Ото-отец, гордясь своими владениями, заранее расхваливал гостям дичь, которая попадется им в его угодьях. Это был рослый нормандец, один из тех могучих, полнокровных, ширококостных людей, которые способны взвалить на плечи целый воз. Полукрестьянин, полупомещик, богатый, уважаемый, влиятельный, властный, он продержал своего сына Сезара Ото в школе до третьего класса, чтобы дать ему образование, но на этом и прекратил его обучение, опасаясь, как бы он не стал барином и не охладел к земле.

Сезар Ото, почти такой же рослый, как отец, только худощавее, был примерным сыном: послушный, всем довольный, он преклонялся перед волей и взглядами Ото-отца, исполненный к нему любви и почтения.

Податной инспектор Бермон, пузатый человек с красными щеками, испещренными тонкой сеткой синеватых жилок, напоминающих притоки и извилины рек на географических картах, спросил:

— Ну, а зайцы-то?

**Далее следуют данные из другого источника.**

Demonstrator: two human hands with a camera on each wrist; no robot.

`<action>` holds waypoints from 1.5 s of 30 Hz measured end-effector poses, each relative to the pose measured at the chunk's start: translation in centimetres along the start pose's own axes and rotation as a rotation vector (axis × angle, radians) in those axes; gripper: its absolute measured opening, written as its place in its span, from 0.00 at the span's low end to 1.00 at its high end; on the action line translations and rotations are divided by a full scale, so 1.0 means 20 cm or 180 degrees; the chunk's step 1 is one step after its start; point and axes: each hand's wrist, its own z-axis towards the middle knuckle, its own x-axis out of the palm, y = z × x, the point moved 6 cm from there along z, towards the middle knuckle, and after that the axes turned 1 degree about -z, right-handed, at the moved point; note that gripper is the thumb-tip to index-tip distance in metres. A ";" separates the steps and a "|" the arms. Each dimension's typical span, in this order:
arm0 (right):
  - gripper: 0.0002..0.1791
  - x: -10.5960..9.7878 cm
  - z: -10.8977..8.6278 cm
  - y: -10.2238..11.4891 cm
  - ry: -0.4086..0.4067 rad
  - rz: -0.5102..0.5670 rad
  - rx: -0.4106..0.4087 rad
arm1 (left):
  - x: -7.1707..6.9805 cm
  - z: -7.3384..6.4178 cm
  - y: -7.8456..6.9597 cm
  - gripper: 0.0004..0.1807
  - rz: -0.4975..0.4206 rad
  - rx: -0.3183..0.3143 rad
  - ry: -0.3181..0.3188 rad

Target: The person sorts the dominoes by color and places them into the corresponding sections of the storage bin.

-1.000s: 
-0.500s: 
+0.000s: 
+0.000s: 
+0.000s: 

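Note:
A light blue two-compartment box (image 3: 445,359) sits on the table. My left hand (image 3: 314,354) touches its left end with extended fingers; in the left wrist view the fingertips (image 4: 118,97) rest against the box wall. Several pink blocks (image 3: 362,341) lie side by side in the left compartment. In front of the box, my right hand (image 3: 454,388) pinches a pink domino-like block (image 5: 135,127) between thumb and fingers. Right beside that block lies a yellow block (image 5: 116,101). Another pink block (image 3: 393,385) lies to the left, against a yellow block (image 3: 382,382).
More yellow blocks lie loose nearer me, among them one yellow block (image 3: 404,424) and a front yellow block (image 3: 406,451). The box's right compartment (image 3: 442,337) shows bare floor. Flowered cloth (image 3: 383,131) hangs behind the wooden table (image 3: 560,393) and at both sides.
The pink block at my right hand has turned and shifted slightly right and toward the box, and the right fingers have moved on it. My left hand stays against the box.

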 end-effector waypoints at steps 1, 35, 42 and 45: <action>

Зайцы у вас водятся?

Ото-отец ответил:

— Сколько угодно, особенно в зарослях Пюизатье.

— Откуда же мы начнем? — осведомился нотариус, жизнерадостный кутила, тучный и бледный, тоже с брюшком, затянутый в новешенький охотничий костюм, только на прошлой неделе купленный в Руане.

— Да оттуда и начнем, с зарослей. Мы спугнем куропаток в долину и накроем их там.

И Ото-отец поднялся из-за стола. Все последовали его примеру, разобрали ружья, стоявшие по углам, проверили заряды, потопали ногами об пол, чтобы размять жесткие, еще не разношенные сапоги, и вышли во двор; собаки, прыгая на туго натянутых сворках, пронзительно визжали, перебирая в воздухе передними лапами.

Отправились к зарослям. Это была небольшая долина, или, вернее, холмистый пустырь негодной, а потому и невозделанной земли, изрытый овражками, поросший кустарником — словом, превосходное убежище для дичи.

Охотники разошлись по местам: Ото-отец держался правой стороны, Ото-сын — левой, двое гостей — середины. Егерь и подручные с ягдташами следовали позади. Наступила торжественная минута, когда ждут первого выстрела, когда сердце бьется сильнее, а пальцы то и дело нервно нащупывают курок.

И вот выстрел грянул! Выстрелил Ото-отец. Все замерли на месте и увидели, что куропатка, отделившись от разлетевшейся стаи, упала в овраг, в густой кустарник. Охотник бросился за ней, перепрыгивая через рытвины, обрывая терновник, цеплявшийся за его одежду, и скрылся в зарослях, разыскивая добычу. Почти сейчас же раздался второй выстрел.

— Ах, каналья! — воскликнул Бермон. — Он, пожалуй, и зайца вспугнул в придачу.

Все ждали, всматриваясь в непроглядную чащу ветвей.

Нотариус, сложив ладони рупором, заорал:

— Нашли вы их?

Ото-отец не отвечал; тогда Сезар, обернувшись к егерю, сказал:

— Поди помоги ему, Жозеф. Надо держаться цепью. Мы подождем тут.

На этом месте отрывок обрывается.